Rusike also called for more scientific research and funding towards eradication of pulmonary disease including the Covid-19 pandemic.
“Funding for research on TB in Zimbabwe is minimal, and new tools to prevent, diagnose, and treat TB are urgently required,” he said.
“There is an opportunity to leverage Covid-19 infrastructure and investments to improve the TB response, integrate TB and Covid-19 testing and tracing, and strengthen efforts to overcome the barriers that people continue to face when accessing TB services.”
According to studies, the advent of Covid-19, three years ago eliminated 12 years of progress in the Global Fight against TB as governments, due to its response to the pandemic pushed aside TB outreach and services, resulting in a 20% drop in diagnosis and treatment worldwide.

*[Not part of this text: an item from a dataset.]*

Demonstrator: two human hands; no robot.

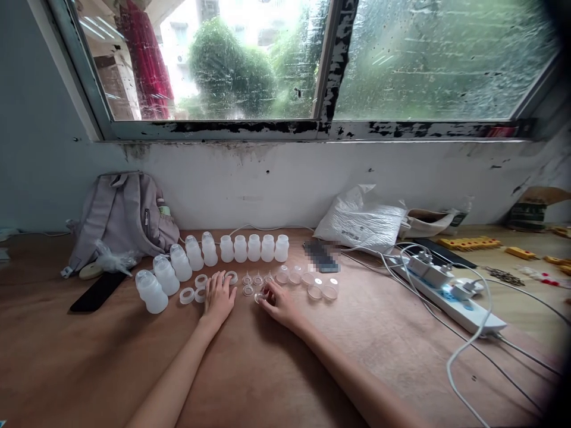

“This World TB Day 2023 (March 24) we emphasize that “Yes! We can end TB” – aims to inspire hope and encourage high-level leadership, increased investments, faster uptake of new World Health Organisation recommendations, adoption of innovation, accelerated action and multisectoral collaboration to combat the TB epidemic,”Rusike said.
“It is time for the government to fulfill its commitments towards defeating TB.
“The government should engage communities in planning and implementing strong, integrated TB and Covid-19 mitigation and response measures.”
In addition, he said, there is need to increase financing for TB prevention and care, innovations in care delivery, and research and development, including for new TB vaccines to prevent the development of Drug Resistant TB.
” The theme brings attention to tuberculosis (TB) and our collective power to end TB by 2030 and therefore reach the SDG goals,” he added.
“It brings hope and builds on the amazing work done in 2022 by Zimbabwe as one of the TB High Burden Countries to recover from the impact of Covid -19 while ensuring access to TB treatment and prevention.
” It is time to take urgent action to get back on track and accelerate collective efforts to fulfill the 2022 United Nations targets on TB to defeat the disease and save lives.
“The commitments made, and targets set by Heads of State and other leaders to accelerate action to end TB must be kept even in Covid-19 crisis and should be backed by adequate investments (and) this will help to protect the lives of thousands of peoplesuffering from TB and to prevent further loss of gains made in the fight against TB.
” Not one more person should die from TB because it is a preventable and treatable disease.”